PROMPT -> Word for word, the data below must be repeated in full; no picture is to be included.

INFORMATION SHOWN ->
● ● ● ● ●
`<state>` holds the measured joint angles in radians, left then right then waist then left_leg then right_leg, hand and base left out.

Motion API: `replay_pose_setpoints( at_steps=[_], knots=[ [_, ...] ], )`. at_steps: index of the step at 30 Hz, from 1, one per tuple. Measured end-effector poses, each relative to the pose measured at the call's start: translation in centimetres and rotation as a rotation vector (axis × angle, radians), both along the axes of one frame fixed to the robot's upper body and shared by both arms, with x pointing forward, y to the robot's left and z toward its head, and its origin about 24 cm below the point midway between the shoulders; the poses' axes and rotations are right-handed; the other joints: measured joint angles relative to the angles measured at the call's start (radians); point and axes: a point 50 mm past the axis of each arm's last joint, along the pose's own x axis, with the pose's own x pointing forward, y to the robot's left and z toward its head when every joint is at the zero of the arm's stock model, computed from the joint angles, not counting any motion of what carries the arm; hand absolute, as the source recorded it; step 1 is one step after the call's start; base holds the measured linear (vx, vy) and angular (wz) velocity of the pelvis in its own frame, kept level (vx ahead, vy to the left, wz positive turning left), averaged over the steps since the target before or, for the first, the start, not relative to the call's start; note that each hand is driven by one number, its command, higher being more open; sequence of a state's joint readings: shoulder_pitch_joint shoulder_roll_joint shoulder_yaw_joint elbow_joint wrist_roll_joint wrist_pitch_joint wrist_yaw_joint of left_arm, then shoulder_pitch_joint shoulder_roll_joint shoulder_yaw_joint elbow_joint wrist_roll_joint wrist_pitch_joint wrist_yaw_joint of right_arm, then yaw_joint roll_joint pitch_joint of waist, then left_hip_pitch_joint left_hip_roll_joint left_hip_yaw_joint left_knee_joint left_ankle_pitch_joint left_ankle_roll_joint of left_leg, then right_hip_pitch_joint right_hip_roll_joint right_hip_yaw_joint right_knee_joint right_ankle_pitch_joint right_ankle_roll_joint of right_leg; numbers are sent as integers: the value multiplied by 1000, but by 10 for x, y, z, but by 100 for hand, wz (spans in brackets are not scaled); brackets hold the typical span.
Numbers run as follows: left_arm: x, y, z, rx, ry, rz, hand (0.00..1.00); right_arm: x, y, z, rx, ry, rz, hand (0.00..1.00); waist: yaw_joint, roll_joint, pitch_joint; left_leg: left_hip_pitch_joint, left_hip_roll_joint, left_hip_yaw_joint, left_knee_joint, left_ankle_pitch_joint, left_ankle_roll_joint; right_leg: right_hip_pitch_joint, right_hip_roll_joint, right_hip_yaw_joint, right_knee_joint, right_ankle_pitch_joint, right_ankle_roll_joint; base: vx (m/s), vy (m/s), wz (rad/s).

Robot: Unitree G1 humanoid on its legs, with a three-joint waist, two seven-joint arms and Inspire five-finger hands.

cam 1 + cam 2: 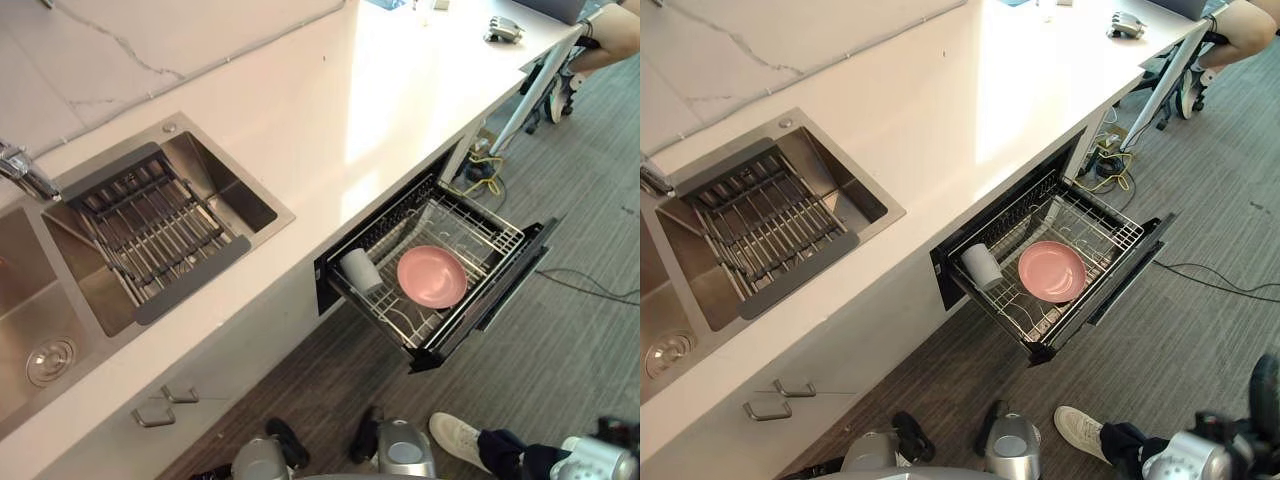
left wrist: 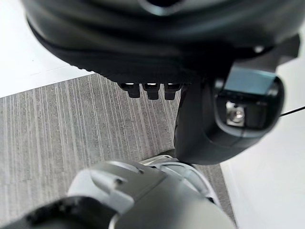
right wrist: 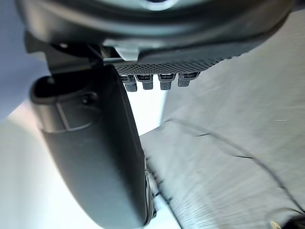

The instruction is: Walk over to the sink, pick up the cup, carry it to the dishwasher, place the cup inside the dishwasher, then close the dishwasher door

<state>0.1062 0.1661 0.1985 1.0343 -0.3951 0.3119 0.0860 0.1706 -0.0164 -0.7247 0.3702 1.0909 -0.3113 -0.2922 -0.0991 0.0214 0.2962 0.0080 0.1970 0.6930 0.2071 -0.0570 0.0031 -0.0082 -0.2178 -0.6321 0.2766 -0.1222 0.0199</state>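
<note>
Hanging low at my side, my left hand [image 2: 157, 47] has its fingers [image 2: 151, 89] loose and its thumb [image 2: 224, 119] standing apart, with nothing in its grasp; past it lies the grey striped floor [image 2: 71, 124]. Up and ahead of that hand, the steel sink [image 1: 230, 185] is set into the white table [image 1: 330, 100], a dark drain rack [image 1: 150, 225] lying across its basin and the tap [image 1: 25, 175] at its far left edge. Further right, below the table's edge, the dishwasher [image 1: 500, 290] stands pulled open. The cup [image 1: 360, 270] is well apart from both my hands: it lies on its side in the left end of the wire basket [image 1: 470, 225], just beside a pink plate [image 1: 432, 276] that rests in the basket's middle. A small grey object [image 1: 505, 28] sits on the table's far right end, and a person's arm [image 1: 610, 40] leans near it. A person's white shoe [image 1: 455, 432] stands on the floor near my right side. My right hand [image 3: 157, 43] hangs relaxed too, fingers [image 3: 164, 80] slack, thumb [image 3: 95, 157] out, and it is carrying nothing.
</note>
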Motion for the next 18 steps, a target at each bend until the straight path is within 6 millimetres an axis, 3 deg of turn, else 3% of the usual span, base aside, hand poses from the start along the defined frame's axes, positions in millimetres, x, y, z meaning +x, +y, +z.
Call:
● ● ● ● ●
RESULT BELOW ->
`<state>` holds the measured joint angles in radians, left then right then waist then left_leg then right_leg, hand and base left out.

Motion API: `replay_pose_setpoints( at_steps=[_], knots=[ [_, ...] ], )`. at_steps: index of the step at 30 Hz, from 1, one per tuple. Measured end-effector poses, each relative to the pose measured at the call's start: translation in centimetres and rotation as a rotation vector (axis × angle, radians), both along the axes of one frame fixed to the robot's upper body and shared by both arms, with x pointing forward, y to the robot's left and z toward its head, and its origin about 24 cm below the point midway between the shoulders; the poses' axes and rotations are right-handed; the other joints: measured joint angles relative to the angles measured at the call's start (radians); point and axes: a point 50 mm past the axis of each arm's last joint, along the pose's own x axis, with the pose's own x pointing forward, y to the robot's left and z toward its head when every joint is at the zero of the arm's stock model, computed from the joint angles, not counting any motion of what carries the arm; hand absolute, as the source recorded it; step 1 is one step after the call's start; base holds the measured linear (vx, vy) and angular (wz) velocity of the pelvis in its own frame, kept level (vx ahead, vy to the left, wz positive turning left), averaged over the steps since the target before or, for the first, the start, not relative to the call's start; note that each hand is driven by one number, its command, higher being more open; sequence of a state's joint readings: shoulder_pitch_joint shoulder_roll_joint shoulder_yaw_joint elbow_joint wrist_roll_joint wrist_pitch_joint wrist_yaw_joint of left_arm, then shoulder_pitch_joint shoulder_roll_joint shoulder_yaw_joint elbow_joint wrist_roll_joint wrist_pitch_joint wrist_yaw_joint of right_arm, then yaw_joint roll_joint pitch_joint of waist, then left_hip_pitch_joint left_hip_roll_joint left_hip_yaw_joint left_knee_joint left_ankle_pitch_joint left_ankle_roll_joint of left_leg, then right_hip_pitch_joint right_hip_roll_joint right_hip_yaw_joint right_knee_joint right_ankle_pitch_joint right_ankle_roll_joint of right_leg; numbers are sent as integers: the value multiplied by 1000, but by 10 for x, y, z, but by 100 for hand, wz (spans in brackets are not scaled); brackets hold the typical span.
Numbers run as follows: left_arm: x, y, z, rx, ry, rz, hand (0.00..1.00); right_arm: x, y, z, rx, ry, rz, hand (0.00..1.00); waist: yaw_joint, roll_joint, pitch_joint; left_leg: left_hip_pitch_joint, left_hip_roll_joint, left_hip_yaw_joint, left_knee_joint, left_ankle_pitch_joint, left_ankle_roll_joint; right_leg: right_hip_pitch_joint, right_hip_roll_joint, right_hip_yaw_joint, right_knee_joint, right_ankle_pitch_joint, right_ankle_roll_joint; base: vx (m/s), vy (m/s), wz (rad/s).

Robot: Unitree G1 humanoid on its legs, with a three-joint waist, two seven-joint arms and Inspire five-finger hands.

cam 1 + cam 2: 
left wrist: 
right wrist: 

The instruction is: Walk over to the sink, pick up the cup, carry it to the dishwasher, place the cup inside the dishwasher, then close the dishwasher door

<state>0.1062 0.1661 0.1985 1.0343 -0.3951 0.3119 0.0860 0.1706 -0.0164 -0.7247 0.3702 1.0909 -0.3113 -0.2922 -0.0991 0.0214 0.2962 0.0080 0.1970 0.6930 0.2071 -0.0570 0.0031 -0.0082 -0.2178 -0.6321 0.2766 -0.1222 0.0199</state>
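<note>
Hanging low at my side, my left hand [image 2: 157, 47] has its fingers [image 2: 151, 89] loose and its thumb [image 2: 224, 119] standing apart, with nothing in its grasp; past it lies the grey striped floor [image 2: 71, 124]. Up and ahead of that hand, the steel sink [image 1: 230, 185] is set into the white table [image 1: 330, 100], a dark drain rack [image 1: 150, 225] lying across its basin and the tap [image 1: 25, 175] at its far left edge. Further right, below the table's edge, the dishwasher [image 1: 500, 290] stands pulled open. The cup [image 1: 360, 270] is well apart from both my hands: it lies on its side in the left end of the wire basket [image 1: 470, 225], just beside a pink plate [image 1: 432, 276] that rests in the basket's middle. A small grey object [image 1: 505, 28] sits on the table's far right end, and a person's arm [image 1: 610, 40] leans near it. A person's white shoe [image 1: 455, 432] stands on the floor near my right side. My right hand [image 3: 157, 43] hangs relaxed too, fingers [image 3: 164, 80] slack, thumb [image 3: 95, 157] out, and it is carrying nothing.
</note>
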Motion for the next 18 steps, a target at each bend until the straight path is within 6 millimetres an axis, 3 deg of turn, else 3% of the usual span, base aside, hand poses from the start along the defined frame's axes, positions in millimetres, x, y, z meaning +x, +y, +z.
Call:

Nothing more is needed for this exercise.